ASSIGNMENT: A verbatim reproduction of the following listing is required; omit the pictures.

INFORMATION PROVIDED:
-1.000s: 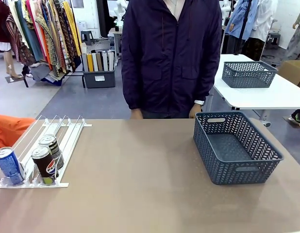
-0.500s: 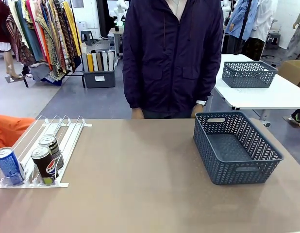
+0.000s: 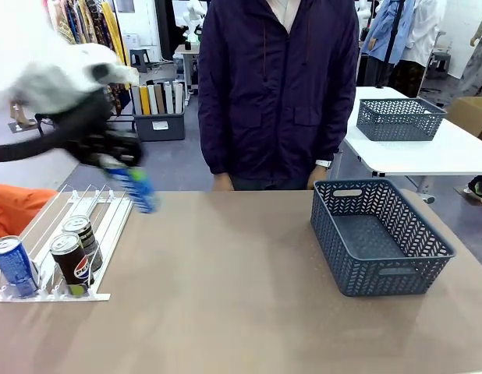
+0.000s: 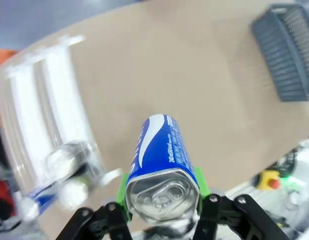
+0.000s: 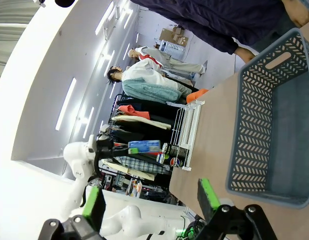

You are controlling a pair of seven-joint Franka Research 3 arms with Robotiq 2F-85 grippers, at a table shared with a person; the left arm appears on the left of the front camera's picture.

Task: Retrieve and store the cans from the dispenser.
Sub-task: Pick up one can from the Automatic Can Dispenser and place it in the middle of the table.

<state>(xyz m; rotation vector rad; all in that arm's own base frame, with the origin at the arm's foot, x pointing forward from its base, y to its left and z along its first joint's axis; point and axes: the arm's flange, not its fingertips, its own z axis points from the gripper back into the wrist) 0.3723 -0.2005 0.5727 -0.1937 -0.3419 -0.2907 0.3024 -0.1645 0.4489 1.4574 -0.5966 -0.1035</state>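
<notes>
Four cans in all: two blue and two black. One blue can (image 4: 162,160) is pinched between the green pads (image 4: 200,181) of the left gripper (image 4: 162,186), which grips it near its silver top, one pad on each side of the body. The other end of the can points away from the jaws toward the bare brown table (image 3: 225,296). In the front view the left arm is motion-blurred, reaching in from the upper left with the can hanging tilted below its jaws, top uppermost, over the far right corner of the dispenser (image 3: 108,226). There is one dispenser, and the other three cans stand at its near end, well below and to the side of the holding jaws. They are a second blue can (image 3: 13,266) in an outer lane and two black cans, one (image 3: 72,262) against the stoppers and one (image 3: 83,234) just behind it. One dark grey basket (image 3: 381,238) sits well apart from those jaws, across the table. The right gripper (image 5: 150,192) has its fingers spread wide with nothing between them. Its wrist is rolled sideways, with the basket just beyond one fingertip and the dispenser farther off past the gap. One person (image 3: 276,86) stands at the far side of the table, hands hanging at its edge.
</notes>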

FINAL ANSWER:
-1.000s: 
-0.500s: 
+0.000s: 
+0.000s: 
+0.000s: 

You are controlling a pair of seven-joint Franka Research 3 arms with Robotiq 2F-85 grippers, at a table shared with a person; the left arm appears on the left of the front camera's picture.

Task: Retrieve and store the cans from the dispenser.
Sub-task: Pick up one can from the Automatic Can Dispenser and place it in the middle of the table.

<state>(xyz m; rotation vector rad; all in that arm's own base frame, with the origin at the arm's foot, x pointing forward from its base, y to its left and z along its first joint's axis; point and axes: the arm's flange, not its fingertips, its own z axis points from the gripper back into the wrist) 0.3723 -0.2005 0.5727 -0.1937 -0.3419 -0.2907 0.3024 -0.1645 0.4489 1.4574 -0.5966 -0.1035</state>
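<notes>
Four cans in all: two blue and two black. One blue can (image 4: 162,160) is pinched between the green pads (image 4: 200,181) of the left gripper (image 4: 162,186), which grips it near its silver top, one pad on each side of the body. The other end of the can points away from the jaws toward the bare brown table (image 3: 225,296). In the front view the left arm is motion-blurred, reaching in from the upper left with the can hanging tilted below its jaws, top uppermost, over the far right corner of the dispenser (image 3: 108,226). There is one dispenser, and the other three cans stand at its near end, well below and to the side of the holding jaws. They are a second blue can (image 3: 13,266) in an outer lane and two black cans, one (image 3: 72,262) against the stoppers and one (image 3: 83,234) just behind it. One dark grey basket (image 3: 381,238) sits well apart from those jaws, across the table. The right gripper (image 5: 150,192) has its fingers spread wide with nothing between them. Its wrist is rolled sideways, with the basket just beyond one fingertip and the dispenser farther off past the gap. One person (image 3: 276,86) stands at the far side of the table, hands hanging at its edge.
</notes>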

Nothing further remains in this exercise.